How newtest Works

View on GitHubSearch PCAP with GPU/Test3_Final_GPU_Test_2025-09-12-13-00

This tool scans packet captures on NVIDIA GPUs to find byte strings quickly, even at multi-gigabyte scale. It is written in Python, uses CuPy to launch custom CUDA kernels, and supports both classic PCAP and PCAPNG (Enhanced Packet Blocks and Simple Packet Blocks).

The program automatically chooses the most efficient search algorithm based on how many patterns you pass:

1–16 patterns: Boyer–Moore–Horspool (BMH) on the GPU, one pass per pattern
17+ patterns: PFAC (failureless Aho–Corasick) on the GPU, one pass over the data

By tiling jumbo packets into shared memory and using one block per packet for small packets, the kernels are efficient across varied traffic mixes.

What this README covers

What the script does and when to use it
Supported input formats and pattern encodings
Installation and environment setup on Windows (CUDA 13.x)
Command-line usage and examples
Output formats (stdout summary and optional CSV)
How it works internally (BMH vs PFAC, kernels, memory layout)
Performance tuning knobs and guidance
Troubleshooting common issues
Implementation notes and limitations
How to extend or customize

What it does

Reads a capture file (.pcap or .pcapng) and concatenates all captured packet bytes into one contiguous buffer.
Builds per-packet offset and length arrays so the GPU can address each packet.
Accepts N arbitrary byte patterns (including binary via \xNN escape sequences).
Chooses a GPU algorithm:
- BMH for up to 16 patterns (fast when the pattern count is small)
- PFAC for 17+ patterns (scales well when the pattern set is large)
Splits packets into two execution paths:
- Small packets: one CUDA block per packet; threads stride candidate positions
- Large packets: processes in tiles copied to shared memory with m−1 overlap
Reports summary metrics (load time, search time, throughput, match count, packet count) to stdout, or emits a CSV row if requested.

By default the script prints only a summary, not every individual match.
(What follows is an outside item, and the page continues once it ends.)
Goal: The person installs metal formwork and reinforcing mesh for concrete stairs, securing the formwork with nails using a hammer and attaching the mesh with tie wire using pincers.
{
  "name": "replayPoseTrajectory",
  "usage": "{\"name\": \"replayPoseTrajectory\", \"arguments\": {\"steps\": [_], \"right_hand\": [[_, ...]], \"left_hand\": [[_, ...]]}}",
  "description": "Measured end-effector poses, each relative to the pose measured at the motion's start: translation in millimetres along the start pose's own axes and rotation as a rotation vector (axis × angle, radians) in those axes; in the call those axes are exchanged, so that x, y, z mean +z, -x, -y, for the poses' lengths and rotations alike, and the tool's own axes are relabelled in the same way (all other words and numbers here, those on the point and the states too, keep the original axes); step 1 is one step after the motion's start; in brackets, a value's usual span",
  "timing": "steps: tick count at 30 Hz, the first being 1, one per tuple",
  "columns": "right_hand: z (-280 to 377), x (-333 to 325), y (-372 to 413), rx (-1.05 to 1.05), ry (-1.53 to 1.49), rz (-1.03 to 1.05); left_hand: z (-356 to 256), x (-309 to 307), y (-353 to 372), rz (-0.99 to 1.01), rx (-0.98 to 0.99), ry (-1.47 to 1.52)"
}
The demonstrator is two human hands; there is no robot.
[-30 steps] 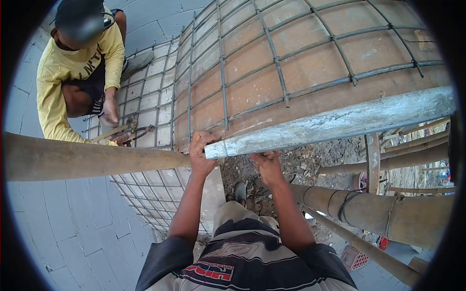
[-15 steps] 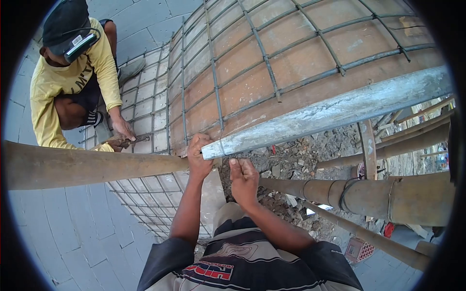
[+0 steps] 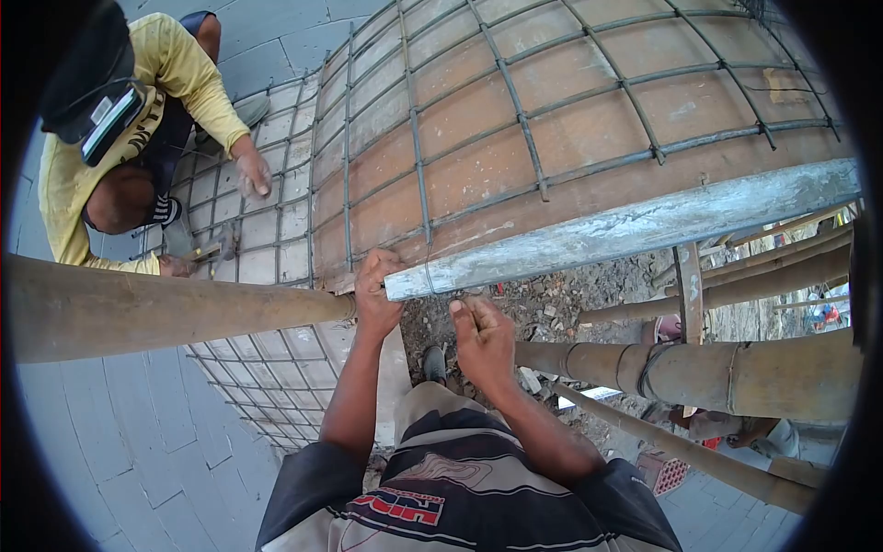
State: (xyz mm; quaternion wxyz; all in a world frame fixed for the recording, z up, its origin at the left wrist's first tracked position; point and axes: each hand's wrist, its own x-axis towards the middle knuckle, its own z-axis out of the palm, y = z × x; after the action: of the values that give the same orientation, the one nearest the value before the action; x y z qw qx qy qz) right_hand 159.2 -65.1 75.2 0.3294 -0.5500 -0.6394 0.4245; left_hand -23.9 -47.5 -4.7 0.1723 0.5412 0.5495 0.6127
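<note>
Left hand (image 3: 375, 299) clamped round the near end of the plank (image 3: 625, 225), which ran 8-to-2 o'clock; right hand (image 3: 483, 342) sat just below, plank at its 12 o'clock, fingers (image 3: 463, 315) pinched together, contents unclear.

1. My own shirt (image 3: 515, 478), nearest in view, has a red and white print patch (image 3: 400, 508) low on the left of the cloth. It carries slanted block capitals that begin "HU". The remaining letters are too warped for me to read.
2. The co-worker's yellow shirt (image 3: 179, 64), far left, has dark lettering (image 3: 140, 136) on the chest. It is folded over, and I can't make out a word.
3. The co-worker's head-worn device (image 3: 108, 115) bears a pale label, too small to read.
4. The grey plank (image 3: 625, 225) that my left fingers (image 3: 372, 271) clamp shows only pale smears, nothing legible.
</note>
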Motion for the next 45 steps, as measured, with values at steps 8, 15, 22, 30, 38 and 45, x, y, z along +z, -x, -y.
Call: {"name": "replayPoseTrajectory", "arguments": {"steps": [8, 15, 22, 30, 38, 45], "right_hand": [[-67, 26, -7, 0.245, -0.426, 0.013], [-97, -13, -54, -0.105, -0.059, -0.071], [-15, -46, -21, -0.214, 0.116, -0.081], [-6, 9, 31, -0.02, -0.17, 0.051], [-78, 0, -11, 0.244, -0.285, 0.067], [-66, -47, -57, 0.019, 0.085, -0.09]], "left_hand": [[-15, 8, 27, -0.161, -0.193, -0.079], [-29, 22, 80, -0.195, -1.116, 0.886], [-51, 58, 62, -0.152, -1.062, 1.258], [-41, 59, 58, -0.168, -0.99, 1.083], [-24, 53, 69, -0.082, -0.918, 0.909], [-28, 65, 64, -0.203, -0.827, 1.132]]}}
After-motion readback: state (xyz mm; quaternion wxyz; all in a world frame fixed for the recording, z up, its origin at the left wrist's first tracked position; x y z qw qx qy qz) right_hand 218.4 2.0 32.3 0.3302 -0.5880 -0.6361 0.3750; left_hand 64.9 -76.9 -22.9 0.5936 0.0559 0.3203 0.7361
You can enable per-match printing by uncommenting the indicated blocks in the code.

Supported inputs

Classic PCAP (both little-endian and big-endian headers)
PCAPNG
- Enhanced Packet Blocks (EPB)
- Simple Packet Blocks (SPB)
Any link type payloads are supported because the search is byte-wise; there’s no protocol parsing unless you add it. The search covers the entire captured frame payload for each packet.

Not supported by default:

pcapng blocks other than EPB/SPB are skipped; that’s fine for most captures.
Files that are too small to contain a valid header or are malformed will raise a ValueError.

Pattern syntax

Pass patterns using -s. You can use multiple -s flags.
Strings are interpreted as bytes with C-style escapes:
- \xNN for hex bytes (e.g., \x16\x03\x01)
- \n, \r, \t for newline, carriage return, tab
- Other characters are taken literally
Maximum single pattern length is 512 bytes by default (set by MAX_PAT_LEN).

Examples:

-s "GET /"
-s "\x16\x03\x01" (TLS ClientHello start)
-s "password"

Requirements (Windows)

NVIDIA GPU with CUDA 13.x runtime
Python 3.9+ (64-bit)
Packages: numpy, cupy-cuda13x

Install:

py -m pip install --upgrade pip
py -m pip install numpy cupy-cuda13x

Verify CUDA is available to CuPy:

py - << "PY"
import cupy as cp
cp.cuda.runtime.getDevice()
print("GPU OK:", cp.cuda.Device())
PY

If that fails, see Troubleshooting.

Quick start

Save your script as gpupcapgrep_cupy.py (content at the end of this README is the same code you provided).

Basic run:

py gpupcapgrep_cupy.py capture.pcapng -s "password" -s "GET /"

Binary pattern:

py gpupcapgrep_cupy.py capture.pcap -s "\x16\x03\x01"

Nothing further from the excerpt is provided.